Part of not writing poetry has to do with exploring print making, learning to handle materials which were not intellectual but physical. the other part of the change of focus away from writing poetry has to do with electronic writing. I cannot tell if this discussion is merely my lack of ability to content with the fact that living has little to do with lyrical poetry. Since the forum I wanted to be in to talk about writing poetry did not exist or could not exist given my inability to locate what that forum might consist of, I turned first back to letter writing as a way of working through a poem in conversation. I found that the poem as letter did not communicate the kind of information, "common knowledge" I needed to survive, nor did the letter satisfy my desire for writing "poetry" (the kind of writing which deters syntax, becomes sound communicates meaning outside of analogous juxtaposition to.) E-mail correspondence came about as an antidote to this loneliness, this lack of a place to talk about writing. It provided access to continuous dialogue in writing which has changed my idea of why I write a poem.
Compared to keyboard chatter, the constant mumblings between writers about the conditions of their material lives (my case) or about the conditions of their intellectual lives (the case of the poetics listserv I belong to) a poem is an abstraction, a vanity (vacuity). A poem does not speak as quickly and as unconcernedly as electronic writing. It is anomalous (and therefore interesting) to bring poetry and our concerns about it into a place which is unlike the conditions under which one tends to think or write. Electronic space changes my idea of process. It alerted me to the fact that meaning must be made in this kind of writing.
There is a problem, not a sentimental one, in electronic writing, the lack of physicality and the tendency for oblique discussion. You do not feel the waver in someone's voice, exhaustion, fear in electronic writing. Yet, for me, it does often substitute for intimate dialogue located, at least, around a concern for poetry.
I felt that the starkness, the raw emotionality of electronic writing would be "good" for writing poetry but I found that it took away from my need to write a poem. When there was the possibility of talking through emotions constantly, via what we were learning on the VAX, there was no place (and actually no time) for writing a poem. In many ways, the constant availability of contact on electronic mail took the place of the pathos which may have otherwise gone into elaborating a poem.

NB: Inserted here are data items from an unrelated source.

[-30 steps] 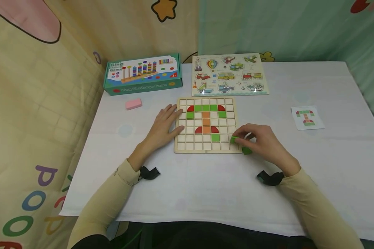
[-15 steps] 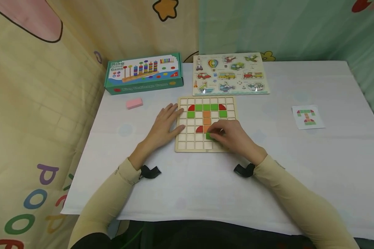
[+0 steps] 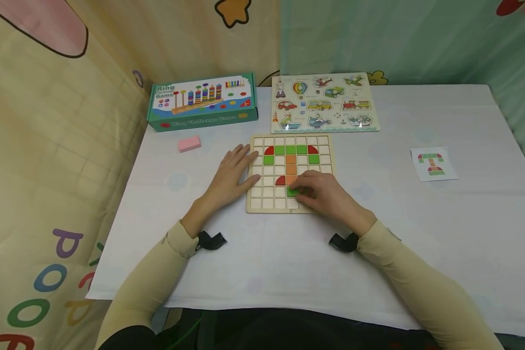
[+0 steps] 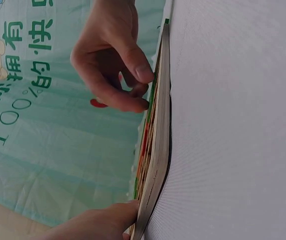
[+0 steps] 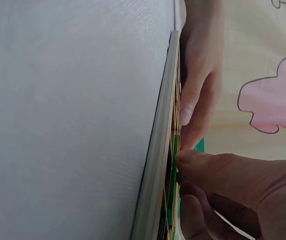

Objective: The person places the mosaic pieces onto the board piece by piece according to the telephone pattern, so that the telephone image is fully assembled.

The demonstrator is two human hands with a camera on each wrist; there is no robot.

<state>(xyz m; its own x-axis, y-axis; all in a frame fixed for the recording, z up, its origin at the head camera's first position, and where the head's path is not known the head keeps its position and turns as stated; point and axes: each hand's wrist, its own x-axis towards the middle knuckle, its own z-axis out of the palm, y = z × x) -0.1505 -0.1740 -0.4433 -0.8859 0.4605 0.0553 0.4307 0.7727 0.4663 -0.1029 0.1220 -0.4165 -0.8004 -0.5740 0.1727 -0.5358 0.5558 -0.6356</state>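
Observation:
A wooden grid board point(image 3: 268, 210) lies on the table, with red, green and orange tiles forming a figure. My left hand point(image 3: 231, 172) rests flat at the board's left edge, fingers spread. In the right wrist view my left hand point(image 5: 202, 75) shows beyond the board. My right hand point(image 3: 325, 192) is over the lower right of the board, thumb and bent fingers at a green tile point(image 3: 291, 191) just below the orange column point(image 3: 291, 169). In the left wrist view my right hand point(image 4: 115, 60) has its fingertips right at the green tiles. It hides the board's lower right squares.
A small picture card point(image 3: 434, 164) with the same figure lies to the right. Behind the board are a picture puzzle point(image 3: 325, 103) and a green ring game box point(image 3: 202, 102). A pink block point(image 3: 189, 144) sits at the left.
My right hand has moved left from the board's right edge, carrying a green tile to the square below the orange column. During the last half second it shifts only slightly. My left hand stays put.

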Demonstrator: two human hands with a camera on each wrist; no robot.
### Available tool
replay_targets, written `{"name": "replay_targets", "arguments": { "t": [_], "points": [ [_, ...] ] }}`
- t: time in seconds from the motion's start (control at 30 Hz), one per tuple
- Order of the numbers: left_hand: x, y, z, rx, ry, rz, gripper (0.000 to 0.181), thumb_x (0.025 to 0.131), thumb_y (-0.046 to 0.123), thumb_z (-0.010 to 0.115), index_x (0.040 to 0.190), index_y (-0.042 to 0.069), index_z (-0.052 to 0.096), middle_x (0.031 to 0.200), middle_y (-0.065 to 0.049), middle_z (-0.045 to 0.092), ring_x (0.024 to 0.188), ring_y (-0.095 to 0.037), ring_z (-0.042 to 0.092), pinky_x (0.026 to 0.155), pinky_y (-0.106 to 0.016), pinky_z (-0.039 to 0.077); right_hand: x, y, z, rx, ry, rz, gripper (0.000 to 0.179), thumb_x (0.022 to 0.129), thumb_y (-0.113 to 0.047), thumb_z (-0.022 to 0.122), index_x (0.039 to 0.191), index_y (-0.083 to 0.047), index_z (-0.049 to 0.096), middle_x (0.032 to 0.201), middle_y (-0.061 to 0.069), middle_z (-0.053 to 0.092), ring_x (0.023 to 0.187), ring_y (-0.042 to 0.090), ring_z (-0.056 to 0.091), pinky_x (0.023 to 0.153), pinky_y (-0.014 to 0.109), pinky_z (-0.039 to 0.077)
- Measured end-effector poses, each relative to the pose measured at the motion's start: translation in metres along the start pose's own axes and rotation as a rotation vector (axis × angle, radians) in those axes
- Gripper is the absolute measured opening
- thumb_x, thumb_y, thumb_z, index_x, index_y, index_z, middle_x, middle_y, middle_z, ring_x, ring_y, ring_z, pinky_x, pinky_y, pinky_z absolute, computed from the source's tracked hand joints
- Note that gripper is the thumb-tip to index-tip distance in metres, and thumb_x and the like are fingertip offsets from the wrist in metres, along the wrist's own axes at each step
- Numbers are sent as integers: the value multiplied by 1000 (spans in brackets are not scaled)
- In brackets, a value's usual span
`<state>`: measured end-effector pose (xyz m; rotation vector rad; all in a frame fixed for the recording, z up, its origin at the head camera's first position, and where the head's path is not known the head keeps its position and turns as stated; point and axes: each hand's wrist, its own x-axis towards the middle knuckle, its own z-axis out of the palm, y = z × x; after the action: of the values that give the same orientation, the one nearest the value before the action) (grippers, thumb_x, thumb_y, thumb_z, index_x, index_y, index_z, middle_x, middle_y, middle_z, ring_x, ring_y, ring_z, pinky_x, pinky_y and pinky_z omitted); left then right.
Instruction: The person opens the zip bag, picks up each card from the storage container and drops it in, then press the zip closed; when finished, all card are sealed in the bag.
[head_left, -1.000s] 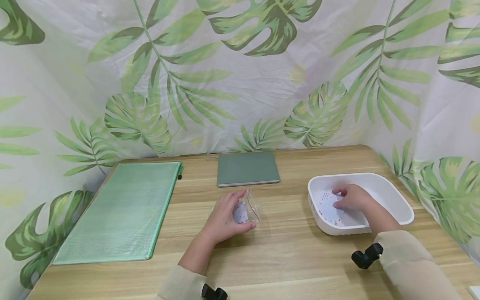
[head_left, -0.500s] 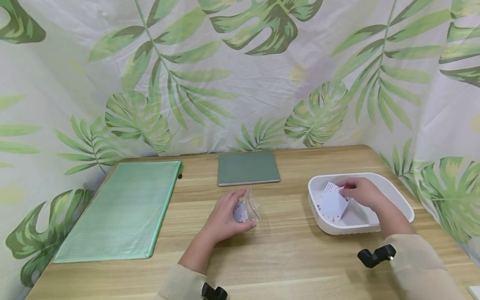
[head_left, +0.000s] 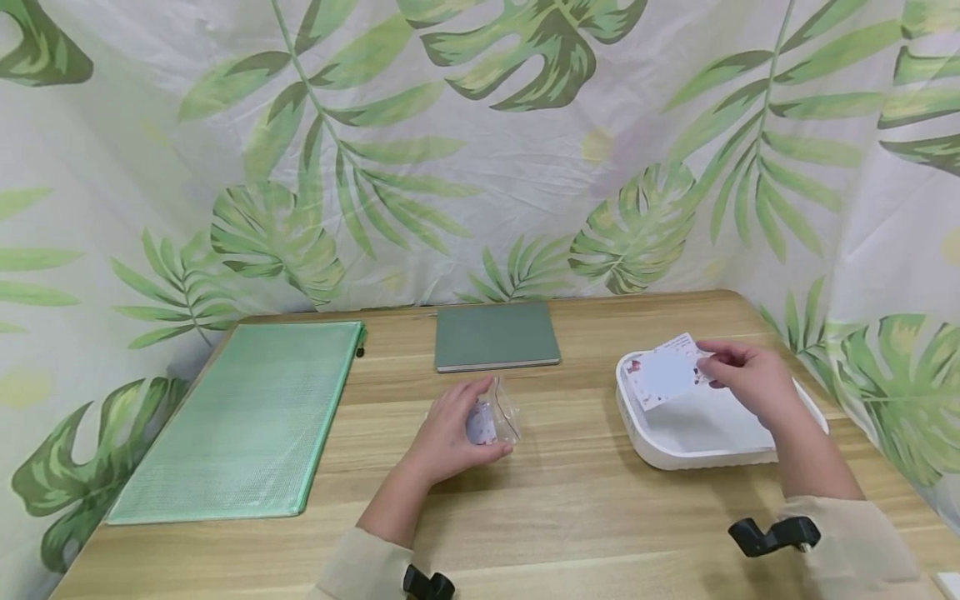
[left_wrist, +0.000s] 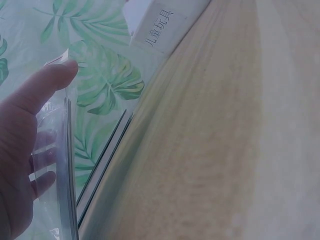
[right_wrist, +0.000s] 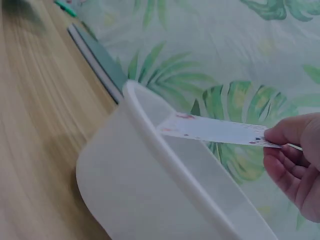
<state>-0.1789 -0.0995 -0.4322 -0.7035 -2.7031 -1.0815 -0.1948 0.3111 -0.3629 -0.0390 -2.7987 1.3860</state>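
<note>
My left hand (head_left: 450, 433) holds a small clear zip bag (head_left: 507, 414) at the middle of the table, thumb at its near side and fingers at its far side. White printed cards (head_left: 482, 425) show inside the bag. My right hand (head_left: 750, 382) pinches a white card (head_left: 663, 375) by its right edge, between thumb and fingers. Small red and dark prints run along the card's border, and lines of text fill one end. In the right wrist view the card (right_wrist: 215, 130) is tilted above the white plastic bin (right_wrist: 125, 170), its far end overlapping the rim.
The bin (head_left: 697, 460) stands on the right of the wooden table (head_left: 555, 517). At the back lies a green notebook (head_left: 495, 335). A green mesh zip pouch (head_left: 240, 425) lies flat on the left. A leaf-print curtain (head_left: 525, 167) hangs behind the table.
My right hand has picked the card up from the bin's floor and raised it to rim height, moving slightly right. My left hand and the zip bag have stayed put.
</note>
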Motion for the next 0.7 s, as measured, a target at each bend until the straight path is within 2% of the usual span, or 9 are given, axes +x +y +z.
{"name": "replay_targets", "arguments": {
  "t": [0.1, 0.3, 0.47, 0.7],
  "points": [
    [0, 0, 0, 2, 4, 0, 91, 69, 42, 82, 146, 12, 45, 136, -12, 55, 123, -30, 51, 104, -55, 39, -5, -9, 5, 75, 82, 7, 54, 95, -29, 63, 135, 5, 53, 78, -27, 60, 72, -2, 65, 71, 11, 51],
    [-1, 0, 0, 0, 1, -10, 91, 69, 43, 82, 146, 13, 45, 136, -11, 55, 122, -29, 51, 104, -54, 39, -12, -31, 31, 233, 189, -8, 51, 92, -23, 67, 131, 8, 56, 74, -27, 61, 68, -5, 64, 70, 10, 51],
    [-1, 1, 0, -4, 2, -17, 91, 69, 43, 82, 146, 13, 45, 135, -11, 55, 122, -29, 51, 104, -53, 39, -18, -49, 64, 340, 185, -27, 43, 91, -12, 67, 127, 10, 59, 75, -24, 61, 69, -5, 61, 68, 14, 55],
    [-1, 1, -1, -4, 1, -27, 91, 69, 44, 81, 146, 13, 44, 138, -11, 54, 128, -31, 48, 106, -54, 37, -25, -68, 106, 444, 138, -5, 35, 89, -6, 67, 121, 9, 64, 77, -14, 62, 70, -1, 59, 67, 17, 55]
  ]
}}
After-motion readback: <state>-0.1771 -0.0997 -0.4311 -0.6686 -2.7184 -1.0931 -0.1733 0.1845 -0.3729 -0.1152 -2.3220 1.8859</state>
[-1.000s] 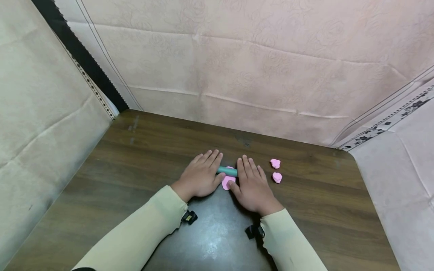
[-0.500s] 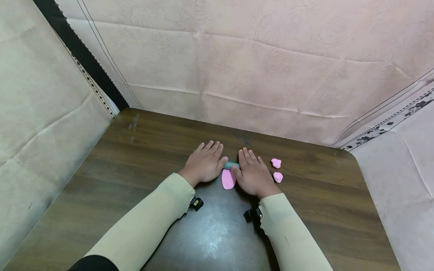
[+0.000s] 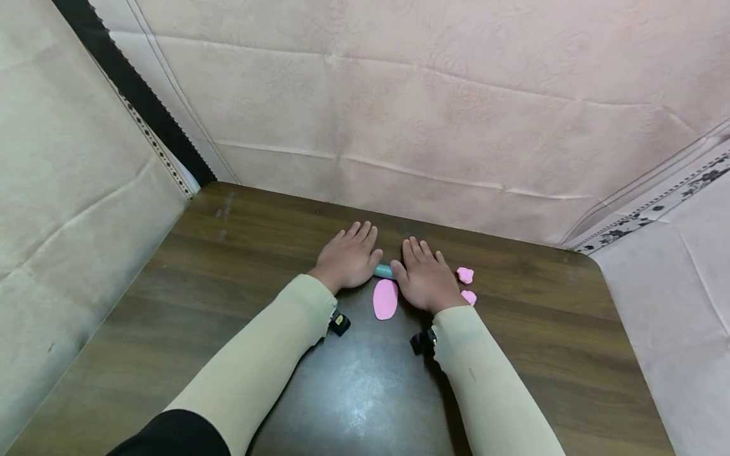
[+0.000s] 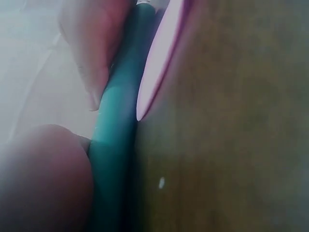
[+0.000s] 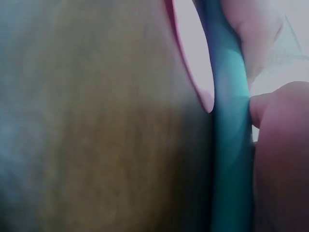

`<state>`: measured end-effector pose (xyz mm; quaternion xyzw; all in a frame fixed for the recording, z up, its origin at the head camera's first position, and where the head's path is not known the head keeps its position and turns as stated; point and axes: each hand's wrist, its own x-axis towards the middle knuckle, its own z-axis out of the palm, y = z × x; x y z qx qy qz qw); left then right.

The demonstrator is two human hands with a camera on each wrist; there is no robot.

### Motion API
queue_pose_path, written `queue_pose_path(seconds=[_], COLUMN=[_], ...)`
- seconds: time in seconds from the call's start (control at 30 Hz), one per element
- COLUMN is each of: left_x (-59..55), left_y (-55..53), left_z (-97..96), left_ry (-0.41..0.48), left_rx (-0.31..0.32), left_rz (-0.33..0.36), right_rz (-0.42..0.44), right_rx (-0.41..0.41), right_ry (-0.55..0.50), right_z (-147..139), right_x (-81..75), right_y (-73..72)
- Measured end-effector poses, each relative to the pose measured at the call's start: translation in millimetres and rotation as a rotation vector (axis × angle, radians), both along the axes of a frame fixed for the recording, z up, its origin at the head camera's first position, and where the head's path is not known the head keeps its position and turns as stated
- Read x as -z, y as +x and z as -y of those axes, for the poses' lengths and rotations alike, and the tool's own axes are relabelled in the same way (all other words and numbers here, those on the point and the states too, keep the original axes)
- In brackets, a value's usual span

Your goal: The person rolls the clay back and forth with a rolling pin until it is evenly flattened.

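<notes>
A teal rolling pin (image 3: 384, 271), a plain smooth cylinder, lies crosswise under both hands in the head view; its ends are hidden beneath the palms. My left hand (image 3: 349, 254) rests flat on its left part, fingers straight and pointing away. On the right part lies my right hand (image 3: 426, 275), also flat with straight fingers. Both thumbs reach inward along the pin. Just on the near side of it is a flattened oval of pink modelling clay (image 3: 385, 299). In both wrist views the clay's thin edge runs close beside the pin.
Two small pink clay lumps sit right of my right hand: the farther lump (image 3: 465, 275) shows whole, the nearer lump (image 3: 469, 297) is partly covered by the hand. The wooden table (image 3: 239, 272) meets hanging cloth (image 3: 399, 114) at its far edge and sides.
Both hands have moved away from the body, rolling the pin off the far end of the pink clay. The clay now shows as a longer, whole oval.
</notes>
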<state>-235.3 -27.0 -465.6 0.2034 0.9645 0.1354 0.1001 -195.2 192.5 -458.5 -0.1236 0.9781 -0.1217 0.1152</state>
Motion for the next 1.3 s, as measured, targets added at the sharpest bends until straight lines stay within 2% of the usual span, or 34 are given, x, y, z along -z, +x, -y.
queue_pose_path(seconds=[0.23, 0.43, 0.63, 0.9, 1.1, 1.3], left_x=[-2.3, -0.7, 1.5, 3.7, 2.6, 1.7], left_y=[-13.7, -15.5, -3.3, 16.4, 28.5, 45.1], left_z=[2.2, 4.4, 7.9, 10.5, 10.4, 12.0], left_ry=[0.008, -0.002, -0.008, -0.011, -0.014, -0.025], left_rx=[-0.019, -0.017, 0.005, 0.041, 0.062, 0.087], left_rz=[0.006, 0.06, 0.06, -0.005, -0.02, -0.05], right_rz=[-0.016, -0.004, -0.025, -0.058, -0.077, -0.109], right_rx=[0.005, 0.003, -0.025, -0.064, -0.08, -0.096], right_ry=[0.016, 0.021, 0.013, 0.015, 0.031, 0.043], right_z=[2.2, 4.6, 6.8, 6.6, 5.1, 5.0], right_x=[4.1, 6.6, 7.9, 2.6, 1.2, -0.3], right_y=[-17.0, -17.1, -1.8, 20.6, 32.8, 51.4])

Because electronic space is a writing space, I realized that a poem might merely (miserably) be my way of talking through living. Maybe I did not have aspirations to write a poem. In my correspondences via electronic mail I could satisfy immediately the problem of "describing to" which I realize is the nature of my poetry.
It is important when considering the specific instances of poets writing in electronic space to factor in an immanent speed of dissolve. To characterize myself as a writer I say: someone how feels more comfortable in the awkwardisms of written language than the awkwardisms of spoken language--that I would rather, in many ways, deal with the pertinent issues of my life through writing or that I can't live otherwise. If I don't write, I cannot contain the extremes of what I recognize minute to minute, cannot absorb the coldness of contradiction.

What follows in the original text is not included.